Jacques Chirac, damaliger Oberbürgermeister von Paris, lud ihn 1994 ein, zwölf monumentale Stahlskulpturen zu schaffen, um sie auf den Champs de Mars am Fuße des Eiffelturms auszustellen. Es folgte eine Welt-Tournee von Venets Skulpturen. 2001 wurde in Château-Arnoux-Saint-Auban, seinem Geburtsort, die Kapelle Saint Jean eröffnet, deren Bleiglasfenster und Ausstattung Venet entwarf.

Die internationale Anerkennung blieb nicht aus. In aller Welt wurden Venet Ehrungen und Ausstellungen zuteil. Seine Werke sind in den bedeutendsten Museen, öffentlichen und privaten Sammlungen vertreten und stehen auf zentralen Plätzen weltweit. Venet lebt und arbeitet zwischen Frankreich und New York. Seine Impulse und seine schöpferische Unruhe erhält Venet aus diesen Ortswechseln mit ihren Kontrasten. In New York bringt er seine Ideen zu Papier und experimentiert mit kleinen Modellen, die er dann entweder vor Ort oder später in einer Werkstätte in Ungarn in harter körperlicher Arbeit ausführt.

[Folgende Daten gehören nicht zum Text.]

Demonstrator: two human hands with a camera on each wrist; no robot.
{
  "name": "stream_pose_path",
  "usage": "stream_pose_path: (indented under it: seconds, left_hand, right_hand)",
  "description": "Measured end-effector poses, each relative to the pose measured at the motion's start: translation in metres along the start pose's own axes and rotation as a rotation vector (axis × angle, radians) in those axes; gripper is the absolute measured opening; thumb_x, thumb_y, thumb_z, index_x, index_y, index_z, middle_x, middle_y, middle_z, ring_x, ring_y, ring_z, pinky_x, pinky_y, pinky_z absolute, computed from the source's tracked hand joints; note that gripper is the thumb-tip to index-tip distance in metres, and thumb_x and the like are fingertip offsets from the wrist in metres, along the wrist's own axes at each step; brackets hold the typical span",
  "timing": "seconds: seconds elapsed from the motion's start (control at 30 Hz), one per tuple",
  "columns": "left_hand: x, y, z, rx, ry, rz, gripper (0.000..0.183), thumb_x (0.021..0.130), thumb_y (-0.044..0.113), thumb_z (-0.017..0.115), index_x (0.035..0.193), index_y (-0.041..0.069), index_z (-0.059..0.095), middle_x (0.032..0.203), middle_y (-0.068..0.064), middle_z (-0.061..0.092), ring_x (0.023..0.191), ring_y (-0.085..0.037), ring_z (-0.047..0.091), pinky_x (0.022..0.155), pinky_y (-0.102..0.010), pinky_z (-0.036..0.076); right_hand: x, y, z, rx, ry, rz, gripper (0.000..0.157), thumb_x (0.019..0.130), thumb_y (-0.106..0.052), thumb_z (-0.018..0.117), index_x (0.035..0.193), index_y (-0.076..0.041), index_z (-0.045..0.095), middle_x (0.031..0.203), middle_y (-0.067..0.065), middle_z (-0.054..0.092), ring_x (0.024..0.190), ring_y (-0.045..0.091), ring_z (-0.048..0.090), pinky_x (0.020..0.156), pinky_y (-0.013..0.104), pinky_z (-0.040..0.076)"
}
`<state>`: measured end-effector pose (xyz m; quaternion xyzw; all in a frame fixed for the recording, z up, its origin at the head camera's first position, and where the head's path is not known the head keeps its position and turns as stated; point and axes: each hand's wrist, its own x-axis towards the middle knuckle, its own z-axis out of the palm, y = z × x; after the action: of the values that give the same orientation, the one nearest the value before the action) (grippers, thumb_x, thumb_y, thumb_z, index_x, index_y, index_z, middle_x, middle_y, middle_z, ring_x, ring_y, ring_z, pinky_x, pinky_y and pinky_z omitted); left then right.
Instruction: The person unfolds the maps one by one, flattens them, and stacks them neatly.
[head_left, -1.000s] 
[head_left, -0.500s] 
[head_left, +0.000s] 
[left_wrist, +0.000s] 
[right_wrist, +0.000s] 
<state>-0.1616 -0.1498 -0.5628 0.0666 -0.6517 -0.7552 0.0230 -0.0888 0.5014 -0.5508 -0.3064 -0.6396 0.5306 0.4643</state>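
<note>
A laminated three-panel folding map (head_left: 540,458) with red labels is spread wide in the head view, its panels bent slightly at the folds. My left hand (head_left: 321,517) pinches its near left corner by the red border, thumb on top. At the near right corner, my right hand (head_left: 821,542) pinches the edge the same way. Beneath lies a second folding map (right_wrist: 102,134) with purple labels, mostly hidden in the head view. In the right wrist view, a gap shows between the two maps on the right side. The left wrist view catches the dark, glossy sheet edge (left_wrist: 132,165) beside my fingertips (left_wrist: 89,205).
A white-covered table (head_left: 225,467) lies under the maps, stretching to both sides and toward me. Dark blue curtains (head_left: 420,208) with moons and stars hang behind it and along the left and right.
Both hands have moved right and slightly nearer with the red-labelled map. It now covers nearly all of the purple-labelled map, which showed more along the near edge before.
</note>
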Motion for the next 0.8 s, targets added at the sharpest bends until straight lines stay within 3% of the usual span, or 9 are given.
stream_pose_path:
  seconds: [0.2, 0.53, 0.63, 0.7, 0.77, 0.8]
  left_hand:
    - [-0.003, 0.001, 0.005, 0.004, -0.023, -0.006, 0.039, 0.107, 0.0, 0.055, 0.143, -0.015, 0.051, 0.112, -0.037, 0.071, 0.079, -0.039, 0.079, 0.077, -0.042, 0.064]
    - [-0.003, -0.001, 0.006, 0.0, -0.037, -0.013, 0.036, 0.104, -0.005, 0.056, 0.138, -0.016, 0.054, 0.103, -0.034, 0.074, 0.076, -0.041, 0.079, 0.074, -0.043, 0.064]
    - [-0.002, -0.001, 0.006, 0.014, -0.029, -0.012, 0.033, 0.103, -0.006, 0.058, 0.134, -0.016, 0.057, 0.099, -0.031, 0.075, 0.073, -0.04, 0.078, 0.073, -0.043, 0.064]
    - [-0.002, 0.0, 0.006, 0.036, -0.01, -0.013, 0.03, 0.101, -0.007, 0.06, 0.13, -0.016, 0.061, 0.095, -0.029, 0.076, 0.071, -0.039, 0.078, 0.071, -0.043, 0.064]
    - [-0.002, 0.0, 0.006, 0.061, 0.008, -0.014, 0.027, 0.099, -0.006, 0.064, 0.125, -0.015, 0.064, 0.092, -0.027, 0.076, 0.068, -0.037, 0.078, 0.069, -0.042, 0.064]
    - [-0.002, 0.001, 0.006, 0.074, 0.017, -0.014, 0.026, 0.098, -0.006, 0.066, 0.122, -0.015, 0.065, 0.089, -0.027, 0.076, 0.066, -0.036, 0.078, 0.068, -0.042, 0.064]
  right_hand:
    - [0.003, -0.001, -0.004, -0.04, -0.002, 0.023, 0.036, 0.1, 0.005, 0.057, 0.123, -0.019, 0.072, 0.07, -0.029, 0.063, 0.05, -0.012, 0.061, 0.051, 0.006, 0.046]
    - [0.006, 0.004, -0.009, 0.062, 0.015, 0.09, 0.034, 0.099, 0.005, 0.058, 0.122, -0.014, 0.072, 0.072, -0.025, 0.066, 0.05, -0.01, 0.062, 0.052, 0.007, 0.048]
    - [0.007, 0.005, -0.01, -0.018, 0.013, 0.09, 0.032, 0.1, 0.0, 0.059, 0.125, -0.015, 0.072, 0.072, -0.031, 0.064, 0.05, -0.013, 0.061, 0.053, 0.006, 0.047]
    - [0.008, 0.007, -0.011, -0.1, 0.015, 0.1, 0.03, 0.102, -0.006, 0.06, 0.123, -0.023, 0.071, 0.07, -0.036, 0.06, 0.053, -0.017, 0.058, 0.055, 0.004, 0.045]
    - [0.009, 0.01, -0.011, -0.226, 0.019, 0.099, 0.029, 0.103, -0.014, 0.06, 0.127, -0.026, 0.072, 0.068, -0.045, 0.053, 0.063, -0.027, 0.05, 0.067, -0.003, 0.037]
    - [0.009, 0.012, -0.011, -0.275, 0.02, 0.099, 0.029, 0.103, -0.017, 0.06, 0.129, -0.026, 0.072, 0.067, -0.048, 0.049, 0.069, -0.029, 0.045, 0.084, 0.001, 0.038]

Seit seinen Anfängen, den frühen 1960er Jahren, gründet sein gesamtes Schaffen auf dem Grundsatz der Immanenz, der Einbeziehung der wissenschaftlichen und mathematischen Sprache und Denkweise in seine Werke und auf seinen kunsttheoretischen Auseinandersetzungen. Die grundlegendste dieser Ideen, die Linie, zieht sich als Thema durch sein gesamtes künstlerisches Schaffen. Sie ist in seinen Stahlskulpturen der Gegenstand, anhand dessen er sich mit den Phänomenen Zeit, Raum und Bewegung auseinandersetzt. Bernar Venets herausragende Stellung innerhalb der zeitgenössischen Kunst beruht auf seinem vielseitigen Werk, das er ständig weiterentwickelt.